YOUR GOAL
Determine how many lines of the material below contain "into". Report only that figure.

------ PROVIDED INFORMATION

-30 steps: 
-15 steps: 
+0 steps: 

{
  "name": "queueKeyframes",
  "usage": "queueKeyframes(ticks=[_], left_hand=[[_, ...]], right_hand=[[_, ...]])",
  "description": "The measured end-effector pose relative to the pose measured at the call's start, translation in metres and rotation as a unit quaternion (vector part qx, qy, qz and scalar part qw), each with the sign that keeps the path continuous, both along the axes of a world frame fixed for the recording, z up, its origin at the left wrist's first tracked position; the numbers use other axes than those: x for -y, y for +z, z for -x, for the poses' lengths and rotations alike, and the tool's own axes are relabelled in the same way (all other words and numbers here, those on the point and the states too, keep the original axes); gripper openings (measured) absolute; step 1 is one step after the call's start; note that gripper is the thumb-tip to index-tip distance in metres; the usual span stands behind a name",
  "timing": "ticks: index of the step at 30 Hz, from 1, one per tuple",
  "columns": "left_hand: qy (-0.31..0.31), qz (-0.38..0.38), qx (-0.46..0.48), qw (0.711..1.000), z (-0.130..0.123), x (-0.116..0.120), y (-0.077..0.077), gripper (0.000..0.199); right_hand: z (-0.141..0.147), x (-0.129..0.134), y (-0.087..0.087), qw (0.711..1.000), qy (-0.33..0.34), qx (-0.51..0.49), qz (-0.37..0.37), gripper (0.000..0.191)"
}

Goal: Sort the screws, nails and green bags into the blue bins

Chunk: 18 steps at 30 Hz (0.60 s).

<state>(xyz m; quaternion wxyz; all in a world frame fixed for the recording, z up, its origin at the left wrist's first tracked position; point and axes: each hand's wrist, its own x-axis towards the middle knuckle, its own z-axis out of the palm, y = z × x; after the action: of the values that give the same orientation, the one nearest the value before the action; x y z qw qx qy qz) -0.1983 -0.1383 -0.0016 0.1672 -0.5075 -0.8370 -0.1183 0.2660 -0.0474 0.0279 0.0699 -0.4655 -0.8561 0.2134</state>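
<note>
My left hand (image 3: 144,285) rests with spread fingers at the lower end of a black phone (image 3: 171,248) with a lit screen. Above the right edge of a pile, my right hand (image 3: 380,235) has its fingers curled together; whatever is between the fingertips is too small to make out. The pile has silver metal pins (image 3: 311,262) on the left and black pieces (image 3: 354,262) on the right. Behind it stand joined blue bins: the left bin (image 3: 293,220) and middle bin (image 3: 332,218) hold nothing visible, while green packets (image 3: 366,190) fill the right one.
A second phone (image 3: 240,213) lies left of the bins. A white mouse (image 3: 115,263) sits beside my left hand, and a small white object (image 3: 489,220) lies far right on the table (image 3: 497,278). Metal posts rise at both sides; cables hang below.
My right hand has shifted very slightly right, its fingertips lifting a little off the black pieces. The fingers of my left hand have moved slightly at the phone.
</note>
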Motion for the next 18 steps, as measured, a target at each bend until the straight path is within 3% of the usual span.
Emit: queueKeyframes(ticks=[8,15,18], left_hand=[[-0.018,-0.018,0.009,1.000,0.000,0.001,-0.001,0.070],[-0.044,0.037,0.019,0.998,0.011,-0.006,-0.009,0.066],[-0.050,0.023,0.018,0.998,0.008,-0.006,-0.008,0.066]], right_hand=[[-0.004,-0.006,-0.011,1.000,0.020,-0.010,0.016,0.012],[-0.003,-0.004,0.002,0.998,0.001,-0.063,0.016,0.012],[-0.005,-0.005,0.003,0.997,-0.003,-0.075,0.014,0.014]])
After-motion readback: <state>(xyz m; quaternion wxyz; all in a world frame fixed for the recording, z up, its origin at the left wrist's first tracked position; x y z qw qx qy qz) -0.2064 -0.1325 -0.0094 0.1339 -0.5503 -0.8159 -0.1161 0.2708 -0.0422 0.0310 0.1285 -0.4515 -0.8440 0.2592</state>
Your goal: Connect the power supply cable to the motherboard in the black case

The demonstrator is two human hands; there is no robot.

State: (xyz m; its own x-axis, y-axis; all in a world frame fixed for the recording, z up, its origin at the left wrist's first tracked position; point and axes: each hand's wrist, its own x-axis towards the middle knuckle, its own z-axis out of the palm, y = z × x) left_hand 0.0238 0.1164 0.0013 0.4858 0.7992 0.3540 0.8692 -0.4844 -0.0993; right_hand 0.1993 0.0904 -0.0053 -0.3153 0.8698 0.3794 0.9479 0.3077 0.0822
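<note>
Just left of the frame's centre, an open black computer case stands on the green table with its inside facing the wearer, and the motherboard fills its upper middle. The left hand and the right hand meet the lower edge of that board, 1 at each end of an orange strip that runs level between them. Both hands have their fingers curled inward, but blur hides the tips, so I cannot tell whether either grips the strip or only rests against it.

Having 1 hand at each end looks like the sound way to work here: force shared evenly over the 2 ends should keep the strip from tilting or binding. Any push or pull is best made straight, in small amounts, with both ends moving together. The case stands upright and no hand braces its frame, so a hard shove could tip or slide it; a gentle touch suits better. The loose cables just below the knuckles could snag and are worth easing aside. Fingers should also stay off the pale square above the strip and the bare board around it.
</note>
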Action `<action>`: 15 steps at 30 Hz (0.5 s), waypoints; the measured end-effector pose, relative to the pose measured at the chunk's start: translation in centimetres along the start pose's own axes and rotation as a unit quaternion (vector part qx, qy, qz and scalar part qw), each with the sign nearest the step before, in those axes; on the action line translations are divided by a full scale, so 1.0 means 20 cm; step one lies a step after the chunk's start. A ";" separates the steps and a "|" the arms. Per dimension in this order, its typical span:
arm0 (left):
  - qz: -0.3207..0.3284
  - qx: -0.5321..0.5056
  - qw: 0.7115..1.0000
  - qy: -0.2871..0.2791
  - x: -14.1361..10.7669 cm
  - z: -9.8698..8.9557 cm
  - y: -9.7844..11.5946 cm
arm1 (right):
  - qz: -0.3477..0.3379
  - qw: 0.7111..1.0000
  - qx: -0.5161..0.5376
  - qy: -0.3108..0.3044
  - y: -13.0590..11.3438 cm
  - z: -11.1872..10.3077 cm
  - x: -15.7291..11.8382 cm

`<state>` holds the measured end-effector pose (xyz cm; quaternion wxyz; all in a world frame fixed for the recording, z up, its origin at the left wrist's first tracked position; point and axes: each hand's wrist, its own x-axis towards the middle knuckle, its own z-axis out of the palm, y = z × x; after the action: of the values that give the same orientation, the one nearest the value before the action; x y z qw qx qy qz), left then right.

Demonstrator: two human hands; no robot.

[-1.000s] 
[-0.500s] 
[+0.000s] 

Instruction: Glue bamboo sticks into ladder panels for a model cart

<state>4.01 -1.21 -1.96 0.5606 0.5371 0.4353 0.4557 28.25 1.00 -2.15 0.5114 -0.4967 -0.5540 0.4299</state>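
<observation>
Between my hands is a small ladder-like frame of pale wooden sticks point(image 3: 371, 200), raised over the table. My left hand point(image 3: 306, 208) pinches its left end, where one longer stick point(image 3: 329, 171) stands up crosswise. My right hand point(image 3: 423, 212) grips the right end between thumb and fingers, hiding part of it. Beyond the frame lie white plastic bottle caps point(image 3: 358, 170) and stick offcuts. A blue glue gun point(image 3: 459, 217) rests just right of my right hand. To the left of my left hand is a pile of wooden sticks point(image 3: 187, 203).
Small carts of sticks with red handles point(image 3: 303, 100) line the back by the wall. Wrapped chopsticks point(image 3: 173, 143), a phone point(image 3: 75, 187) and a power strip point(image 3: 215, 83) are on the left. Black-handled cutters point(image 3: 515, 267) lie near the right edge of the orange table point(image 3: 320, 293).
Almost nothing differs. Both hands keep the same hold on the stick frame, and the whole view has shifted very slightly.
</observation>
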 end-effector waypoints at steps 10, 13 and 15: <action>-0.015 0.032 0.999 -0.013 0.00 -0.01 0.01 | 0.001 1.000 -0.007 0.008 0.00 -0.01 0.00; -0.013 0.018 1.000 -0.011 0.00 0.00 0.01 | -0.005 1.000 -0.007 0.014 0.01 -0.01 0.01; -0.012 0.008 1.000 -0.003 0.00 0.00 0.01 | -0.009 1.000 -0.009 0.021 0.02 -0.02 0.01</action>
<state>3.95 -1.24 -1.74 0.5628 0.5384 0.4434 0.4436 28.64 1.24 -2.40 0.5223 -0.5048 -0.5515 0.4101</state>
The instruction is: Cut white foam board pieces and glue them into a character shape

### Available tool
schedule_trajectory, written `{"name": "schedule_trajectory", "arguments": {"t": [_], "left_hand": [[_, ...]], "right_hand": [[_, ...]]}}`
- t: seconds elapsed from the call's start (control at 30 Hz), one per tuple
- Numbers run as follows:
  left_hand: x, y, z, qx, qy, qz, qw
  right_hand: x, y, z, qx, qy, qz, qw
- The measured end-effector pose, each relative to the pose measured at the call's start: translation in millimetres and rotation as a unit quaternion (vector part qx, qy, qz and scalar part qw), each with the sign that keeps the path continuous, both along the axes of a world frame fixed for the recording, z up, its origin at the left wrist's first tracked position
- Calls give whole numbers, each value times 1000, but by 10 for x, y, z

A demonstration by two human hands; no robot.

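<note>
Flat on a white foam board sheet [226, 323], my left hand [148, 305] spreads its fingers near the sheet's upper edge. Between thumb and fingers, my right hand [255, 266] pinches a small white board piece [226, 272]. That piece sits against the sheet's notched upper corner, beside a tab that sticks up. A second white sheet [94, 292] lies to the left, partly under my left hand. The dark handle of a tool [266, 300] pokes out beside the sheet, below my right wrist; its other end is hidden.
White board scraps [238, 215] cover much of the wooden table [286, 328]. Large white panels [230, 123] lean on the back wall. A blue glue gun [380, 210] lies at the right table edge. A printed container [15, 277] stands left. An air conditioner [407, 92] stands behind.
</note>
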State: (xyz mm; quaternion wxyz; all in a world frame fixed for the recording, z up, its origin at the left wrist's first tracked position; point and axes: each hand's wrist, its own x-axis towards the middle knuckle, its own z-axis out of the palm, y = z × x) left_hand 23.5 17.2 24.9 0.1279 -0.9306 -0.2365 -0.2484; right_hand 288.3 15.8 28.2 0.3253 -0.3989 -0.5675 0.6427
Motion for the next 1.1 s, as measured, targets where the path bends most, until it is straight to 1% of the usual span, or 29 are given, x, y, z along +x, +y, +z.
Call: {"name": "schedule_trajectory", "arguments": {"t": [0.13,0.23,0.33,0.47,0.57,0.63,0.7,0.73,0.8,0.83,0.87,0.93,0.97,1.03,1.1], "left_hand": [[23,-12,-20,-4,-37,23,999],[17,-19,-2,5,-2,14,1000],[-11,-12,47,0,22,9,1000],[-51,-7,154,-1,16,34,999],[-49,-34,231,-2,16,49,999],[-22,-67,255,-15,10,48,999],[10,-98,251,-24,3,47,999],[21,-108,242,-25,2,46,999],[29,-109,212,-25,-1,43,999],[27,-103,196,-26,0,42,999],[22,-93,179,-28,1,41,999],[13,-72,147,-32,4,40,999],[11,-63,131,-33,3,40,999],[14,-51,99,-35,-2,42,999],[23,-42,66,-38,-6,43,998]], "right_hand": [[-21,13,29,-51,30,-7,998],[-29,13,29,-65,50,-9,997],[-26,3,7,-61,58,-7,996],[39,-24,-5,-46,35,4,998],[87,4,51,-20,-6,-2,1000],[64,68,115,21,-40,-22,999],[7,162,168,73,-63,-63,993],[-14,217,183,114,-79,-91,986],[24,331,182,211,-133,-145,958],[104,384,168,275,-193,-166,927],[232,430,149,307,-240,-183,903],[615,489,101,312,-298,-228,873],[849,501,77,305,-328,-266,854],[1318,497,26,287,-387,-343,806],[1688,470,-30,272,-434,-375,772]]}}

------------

RESPONSE TO THIS TASK
3